Sunday, April 2, 2017

The Balfour Declaration Centenary: 7 Months To Go

November 2, 1917, was, of course, when the British government of David Lloyd George issued the infamous Balfour Declaration, arguably the worst (because most short-sighted, shameful, far-reaching and destructive) foreign policy decision in British imperial history. In the countdown to the centenary of its issue, on November 2, 2017, I will be featuring, on the 2nd of each month, a commentary/judgment on the subject.

I begin here with that of the British suffragist and peace activist Maude Royden (1876-1956). It comes from her 1939 book The Problem of Palestine:

"What was the Balfour Declaration?

"It was a statement, issued by the British Government in November, 1917 that 'His Majesty's Government view with favour the establishment in Palestine of a national home for the Jewish people, and will use their best endeavours to facilitate the achievement of this object, it being clearly understood that nothing shall be done which may prejudice the civil and religious rights of existing non-Jewish communities in Palestine, or the rights and political status enjoyed by Jews in any other country.'

"The negotiations which led up to this Declaration were for the most part in the hands of Lord Balfour and Dr Weizmann: hence its title. There is more of it than I have quoted but this paragraph expresses its purpose.

"It is concerned with Palestine; that is to say, with an Arab country to whose people we had promised their freedom, and in return, had their support in war. But the wishes of these people were never once consulted.

"It is concerned with Palestine; that is to say, with a country whose inhabitants were 90% Arabs, but the word Arab does not once appear in the whole of this extraordinary document.

"It is concerned with Palestine; that is to say, with a people who had inhabited that land for thirteen hundred years; yet all the recognition of their existence and presence is a reference from time to time to the 'non-Jewish communities'.

"Non-Jewish! It is as though the Welsh, who once dwelt in Ancient Britain, should refer to the entire English nation as the 'non-Welsh communities of England'!

"The British Government had no right to make this promise. It was invalid from the start. When pressed for a justification, its defenders must - and do - fall back in the end on the fact that 'we conquered Palestine and had a right to do do as we liked with it'. We 'conquered' Palestine by the curious expedient of promising freedom to her people and so ranging them on our side; but if indeed we had conquered them, the justification offered is clearly one of naked force. Has Mussolini a right to 'do what he likes' in Abyssinia or the Japanese in China, where and in so far as they have conquered it?

"Neither had the League of Nations any right to give Britain a mandate for Palestine, still less to give it (as it did) subject to a condition that the Balfour Declaration be carried out. It will seem astonishing to believers in 'power politics' but it is nevertheless true that the weak nations have rights of their own and that these are not less valid than those of the powerful merely because they cannot so readily be enforced.

"Certainly the Arabs have never accepted this strange view of international politics.
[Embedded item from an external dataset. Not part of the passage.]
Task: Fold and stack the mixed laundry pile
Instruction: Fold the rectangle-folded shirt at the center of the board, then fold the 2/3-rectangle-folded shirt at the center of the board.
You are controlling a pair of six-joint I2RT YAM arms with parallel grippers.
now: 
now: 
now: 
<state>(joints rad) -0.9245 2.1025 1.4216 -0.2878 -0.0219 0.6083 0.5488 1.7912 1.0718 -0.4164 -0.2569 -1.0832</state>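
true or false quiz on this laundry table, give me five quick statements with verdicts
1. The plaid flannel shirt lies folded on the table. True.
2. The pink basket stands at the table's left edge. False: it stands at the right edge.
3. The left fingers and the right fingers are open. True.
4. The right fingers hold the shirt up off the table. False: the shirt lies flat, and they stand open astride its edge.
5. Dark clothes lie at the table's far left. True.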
They have not admitted and they will not admit our right to dispose of their country over their heads." (pp 94-96)

I would urge all and sundry to sign and publicise this petition: Christopher Geidt Private Secretary to Queen Elizabeth II Please do not advise Royal Visit to Israel in Balfour Cent/?tvHuLlb


Grappler said...

I challenge the 1300 years MERC. I'm no historian, though I read a lot of it, and I'm no archaeologist or anthropologist, but it is my guess that the ancestors of the people of Palestine were there long before that. Typically people change their allegiances and religions when invaders come. The Palestinians are probably the decendants of 1st century AD Judeans and proto-Christians. Their leaders may have been driven out in 70AD and later around 130AD but most of those that were not killed by the Romans remained. Sure, they interbred with the Romans and Byzantines and later with the Muslim invaders in the 7th century but their descendants are still there.

I'm sorry to quote the Guardian again but it is probably correct on this one:

It shows that invasions and rule by Romans, Vikings and Normans had relatively little impact on the DNA of Britain, and even the Angles and Saxons had only around 30% effect on the DNA. The same is probably true in Palestine. It is ironic that perhaps the descendants of the original "Jews" are the people being persecuted in the name of the "Jewish State".

MERC said...

True. She was writing in the late 30s though. The present day Palestinians are obviously a mix of just about everybody who's ever come and gone in the Levant, dating back to prehistoric times.